When you return the lines below, go from the first through the line with "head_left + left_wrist", keep them exact, and leave out every picture.
[Raw data Boundary: Start]
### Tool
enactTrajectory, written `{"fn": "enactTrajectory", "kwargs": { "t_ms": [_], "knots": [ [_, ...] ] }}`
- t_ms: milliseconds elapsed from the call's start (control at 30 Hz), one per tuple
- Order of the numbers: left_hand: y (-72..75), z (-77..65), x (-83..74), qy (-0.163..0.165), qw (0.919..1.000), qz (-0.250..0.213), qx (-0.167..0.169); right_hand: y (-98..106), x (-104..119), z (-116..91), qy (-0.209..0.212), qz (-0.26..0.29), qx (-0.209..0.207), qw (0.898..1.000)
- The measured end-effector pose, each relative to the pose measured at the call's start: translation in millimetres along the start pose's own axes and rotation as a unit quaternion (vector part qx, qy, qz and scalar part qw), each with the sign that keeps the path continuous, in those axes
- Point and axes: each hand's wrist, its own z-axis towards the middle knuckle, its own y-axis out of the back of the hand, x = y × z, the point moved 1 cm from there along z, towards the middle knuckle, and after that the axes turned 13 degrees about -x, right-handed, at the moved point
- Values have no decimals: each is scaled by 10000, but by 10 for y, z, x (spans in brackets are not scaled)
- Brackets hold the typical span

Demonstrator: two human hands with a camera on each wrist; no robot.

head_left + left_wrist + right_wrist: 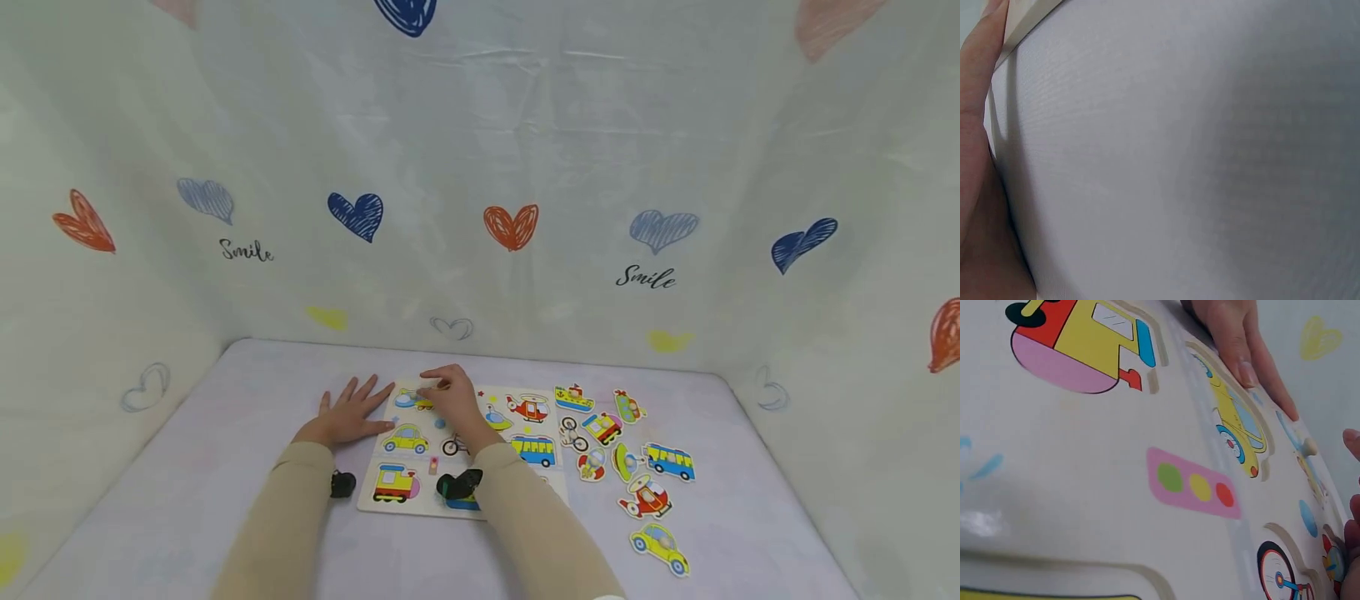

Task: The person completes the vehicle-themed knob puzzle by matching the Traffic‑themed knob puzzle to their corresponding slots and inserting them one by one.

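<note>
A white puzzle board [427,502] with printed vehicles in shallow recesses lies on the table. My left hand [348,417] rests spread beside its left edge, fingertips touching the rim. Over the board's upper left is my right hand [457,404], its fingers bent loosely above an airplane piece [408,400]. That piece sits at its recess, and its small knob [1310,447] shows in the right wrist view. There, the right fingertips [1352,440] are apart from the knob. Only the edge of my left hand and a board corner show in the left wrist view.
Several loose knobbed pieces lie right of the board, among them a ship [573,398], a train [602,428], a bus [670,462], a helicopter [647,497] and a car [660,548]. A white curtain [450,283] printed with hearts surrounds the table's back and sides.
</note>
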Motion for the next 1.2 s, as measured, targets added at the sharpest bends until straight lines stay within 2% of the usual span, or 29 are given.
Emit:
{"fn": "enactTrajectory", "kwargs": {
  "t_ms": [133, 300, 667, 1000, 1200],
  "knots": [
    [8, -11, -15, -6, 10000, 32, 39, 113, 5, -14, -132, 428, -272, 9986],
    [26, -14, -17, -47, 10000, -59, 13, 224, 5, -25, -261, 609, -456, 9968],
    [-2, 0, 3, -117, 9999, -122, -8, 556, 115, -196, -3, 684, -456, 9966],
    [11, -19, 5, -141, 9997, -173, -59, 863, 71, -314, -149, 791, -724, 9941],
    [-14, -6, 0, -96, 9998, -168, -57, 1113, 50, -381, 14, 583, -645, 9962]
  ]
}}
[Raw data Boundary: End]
● **Exercise answer**:
### Tool
enactTrajectory, written `{"fn": "enactTrajectory", "kwargs": { "t_ms": [_], "knots": [ [_, ...] ] }}`
- t_ms: milliseconds elapsed from the call's start (control at 30 Hz), one per tuple
- Order of the numbers: left_hand: y (-72..75), z (-77..65), x (-83..74), qy (-0.163..0.165), qw (0.919..1.000), qz (-0.250..0.213), qx (-0.167..0.169); right_hand: y (-98..106), x (-104..119), z (-116..91), qy (-0.209..0.212), qz (-0.26..0.29), qx (-0.209..0.207), qw (0.898..1.000)
- The measured end-effector pose, each relative to the pose measured at the call's start: translation in millimetres along the start pose's own axes and rotation as a unit quaternion (vector part qx, qy, qz and scalar part qw), each with the sign that keeps the path continuous, in those axes
- Point and axes: each hand's wrist, its own z-axis towards the middle knuckle, its own y-axis out of the back of the hand, x = y × z, the point moved 1 cm from there along z, towards the middle knuckle, and after that the axes turned 13 degrees about -x, right-handed, at the moved point
- Values have no decimals: each is scaled by 10000, but by 10 for y, z, x (spans in brackets are not scaled)
- Brackets hold the typical span

Demonstrator: two human hands with a camera on each wrist; no robot.

head_left + left_wrist + right_wrist: 

Nothing else belongs to the answer.